*This article is part of a series on The Structure of Theorems. See also:
*1. Theorems’ Almanack; 2. The Greatest Theorem; 3. Game of Theorems

Theorems are the hallmark of the mathematical trade. In them reside mathematical rigor, mathematics’ unspoken holy grail. They also possess a kind of mystique. “I’m scared of upper-division math classes,” I once overheard a student say. “It’s all proofs.”

Theorems, independent of their mathematical content, are interesting in their own right, because they delineate the mathematical landscape. Open a textbook of mathematics, and you’ll find the difficult universe of mathematics, once uncharted and unknown, arrayed and packaged before your eyes. “**Theorem: ___________.** *Proof: _____________.*”

I attempt here to understand mathematical theorems, in a purely logical sense: for what they are, for what they do, and for what role they play.

**What are mathematical statements?**

A *mathematical statement*, roughly speaking, will be understood as that which is asserted by a theorem. We’ll have to develop a more precise definition for these statements before we can begin to understand the theorems which address them.

Our first, smallest, base-level ingredients will be mathematical *propositions*. I’ll understand propositions, here, as a mathematical statement’s atomic, irreducible parts. They can be either true or false. These mini-statements will assert simple facts — for example, that we’re considering an object of some certain type, or that the object we’re investigating satisfies some particular property. I’ve purposely left this definition somewhat murky. Things should become clearer in the course of time. But a discussion of the exact nature of these propositions, or of whether they can, in some sense, be said to be “purely logical” (a position associated with a philosophy of mathematics called *Logicism*) will have to be postponed to another day (or to the comments section).

Within some collection of propositions, there may exist dependencies. That is, the values of certain propositions within a collection will depend only on whether we presuppose them or not, while the values of other propositions within this collection will depend on the presupposed values of these initial propositions. Dependencies might even work in both directions!

We typically wish to investigate the precise nature of the dependencies between propositions. More concretely, if, for example, the truth value of some proposition *P* depends on the values of two other propositions *A* and *B*, we’d like to investigate *P*’s value under all possible combinations of *A* and *B*’s truth values. (“*A* and *B* are both true. What about *P*? *A* is true but *B* is not true. What about *P*?” And so on.)

More generally, given a collection of propositions, we may select a subset —* which contains no internal dependencies* — and designate this subset’s members as *independent propositions*. Presupposing in turn each possible combination of truth values over this set of independent propositions, we then may begin to fill out the truth values for those remaining.

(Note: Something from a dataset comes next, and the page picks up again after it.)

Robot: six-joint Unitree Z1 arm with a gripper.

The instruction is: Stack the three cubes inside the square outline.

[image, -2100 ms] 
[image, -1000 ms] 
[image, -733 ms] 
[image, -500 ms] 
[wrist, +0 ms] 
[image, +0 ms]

We move from the independent towards the dependent propositions through good, old-fashioned mathematical reasoning. This takes work! This progress will often take the form of mathematical constructions. “Because *A* is true, we can construct this particular object, and because *B* is true, we can use *A*’s construction to assert the further statement *P*,” and so on. I’ll note that whether these mathematical processes — which take us from one proposition to another — can *themselves *be said to be purely logical is also a difficult question. Though this question, too, must be left for another day, I’m tempted to conclude that they can. If one proposition implies another, it’s either in virtue of pure logic, or in virtue of additional mathematical propositions. Incorporating these additional propositions into our collection, however, the implication becomes one of pure logic. Or so it would seem.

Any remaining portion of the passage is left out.